Personal information
- Full name: Joseph Groussard
- Nickname: Le coq de Fourgères
- Born: 2 March 1934 (age 91) La Chapelle-Janson, France

Team information
- Current team: Retired
- Discipline: Road
- Role: Rider

Major wins
- Grand Prix du Midi Libre (1961) Critérium International (1962) Milan–San Remo (1963)

= Joseph Groussard =

French cyclist

Joseph Groussard (born 2 March 1934 in La Chapelle-Janson, Brittany, France) is a former French professional road bicycle racer.
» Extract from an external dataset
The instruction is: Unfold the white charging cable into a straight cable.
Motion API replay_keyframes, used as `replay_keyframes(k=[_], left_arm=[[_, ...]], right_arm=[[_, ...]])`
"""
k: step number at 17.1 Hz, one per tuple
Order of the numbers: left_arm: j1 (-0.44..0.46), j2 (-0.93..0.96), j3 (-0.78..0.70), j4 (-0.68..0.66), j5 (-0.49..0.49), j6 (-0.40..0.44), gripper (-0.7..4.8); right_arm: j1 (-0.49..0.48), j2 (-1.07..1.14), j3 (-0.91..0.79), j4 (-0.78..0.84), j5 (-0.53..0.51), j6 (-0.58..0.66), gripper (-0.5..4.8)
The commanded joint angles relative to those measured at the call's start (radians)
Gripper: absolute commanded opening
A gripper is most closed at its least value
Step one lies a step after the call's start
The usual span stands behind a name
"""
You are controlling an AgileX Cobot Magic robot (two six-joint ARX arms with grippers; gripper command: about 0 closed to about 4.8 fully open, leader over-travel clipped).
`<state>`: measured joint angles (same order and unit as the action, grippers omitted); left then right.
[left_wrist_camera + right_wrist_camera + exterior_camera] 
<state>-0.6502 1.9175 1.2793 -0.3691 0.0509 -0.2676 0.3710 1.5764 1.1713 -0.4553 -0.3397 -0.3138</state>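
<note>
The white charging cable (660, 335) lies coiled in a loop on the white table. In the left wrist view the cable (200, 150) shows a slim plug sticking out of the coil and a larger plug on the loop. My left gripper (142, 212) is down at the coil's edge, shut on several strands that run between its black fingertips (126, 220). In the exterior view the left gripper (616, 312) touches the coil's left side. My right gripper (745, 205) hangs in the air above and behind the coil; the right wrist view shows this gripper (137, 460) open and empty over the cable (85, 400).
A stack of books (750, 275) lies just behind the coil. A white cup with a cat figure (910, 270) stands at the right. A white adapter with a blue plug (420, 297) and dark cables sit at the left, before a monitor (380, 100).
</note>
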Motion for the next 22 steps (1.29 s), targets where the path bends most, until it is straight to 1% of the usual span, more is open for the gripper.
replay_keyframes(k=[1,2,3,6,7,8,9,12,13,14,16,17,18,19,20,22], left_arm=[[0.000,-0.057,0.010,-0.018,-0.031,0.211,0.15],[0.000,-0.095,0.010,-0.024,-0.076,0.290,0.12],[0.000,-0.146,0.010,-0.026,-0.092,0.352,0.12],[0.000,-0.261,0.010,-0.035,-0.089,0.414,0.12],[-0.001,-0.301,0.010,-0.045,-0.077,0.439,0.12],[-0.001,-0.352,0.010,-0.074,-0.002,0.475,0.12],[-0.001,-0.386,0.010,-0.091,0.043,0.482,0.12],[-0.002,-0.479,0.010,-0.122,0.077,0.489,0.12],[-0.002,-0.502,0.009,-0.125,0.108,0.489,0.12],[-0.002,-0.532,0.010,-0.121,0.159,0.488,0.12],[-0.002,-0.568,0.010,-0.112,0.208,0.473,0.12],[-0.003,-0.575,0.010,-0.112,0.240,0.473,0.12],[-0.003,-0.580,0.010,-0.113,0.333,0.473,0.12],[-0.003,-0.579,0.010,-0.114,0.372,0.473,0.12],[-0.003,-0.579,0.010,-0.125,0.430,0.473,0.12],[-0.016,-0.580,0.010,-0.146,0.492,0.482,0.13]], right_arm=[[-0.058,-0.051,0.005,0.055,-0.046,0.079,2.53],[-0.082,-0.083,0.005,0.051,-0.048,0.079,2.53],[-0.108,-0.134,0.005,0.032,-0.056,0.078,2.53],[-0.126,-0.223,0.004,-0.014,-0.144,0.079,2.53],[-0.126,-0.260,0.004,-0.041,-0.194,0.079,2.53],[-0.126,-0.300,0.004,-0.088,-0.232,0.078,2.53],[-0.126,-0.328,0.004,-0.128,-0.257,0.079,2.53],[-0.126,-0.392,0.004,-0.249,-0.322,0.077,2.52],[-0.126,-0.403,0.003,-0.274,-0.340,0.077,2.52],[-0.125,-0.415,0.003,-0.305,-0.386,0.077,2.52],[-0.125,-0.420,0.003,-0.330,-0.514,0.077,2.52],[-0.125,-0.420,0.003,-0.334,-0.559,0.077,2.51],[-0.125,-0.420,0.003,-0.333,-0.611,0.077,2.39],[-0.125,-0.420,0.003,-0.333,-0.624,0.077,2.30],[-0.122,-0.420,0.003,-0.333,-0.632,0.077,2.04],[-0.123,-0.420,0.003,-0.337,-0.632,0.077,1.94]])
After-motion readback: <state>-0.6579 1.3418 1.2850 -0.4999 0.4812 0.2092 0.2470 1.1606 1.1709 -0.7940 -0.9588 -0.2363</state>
Groussard was professional from 1954 to 1968. He rode 9 editions of the Tour de France where he won one stage in the 1959 Tour de France and wore the yellow jersey as leader of the general classification for one day in 1960 Tour de France. Other victories include two wins in Paris–Camembert, stage wins in Paris–Nice, wins in Critérium International and Four Days of Dunkirk and the 1963 edition of Milan–San Remo. In 1965, Groussard became the Lanterne rouge (last finishing rider) in the 1965 Tour de France.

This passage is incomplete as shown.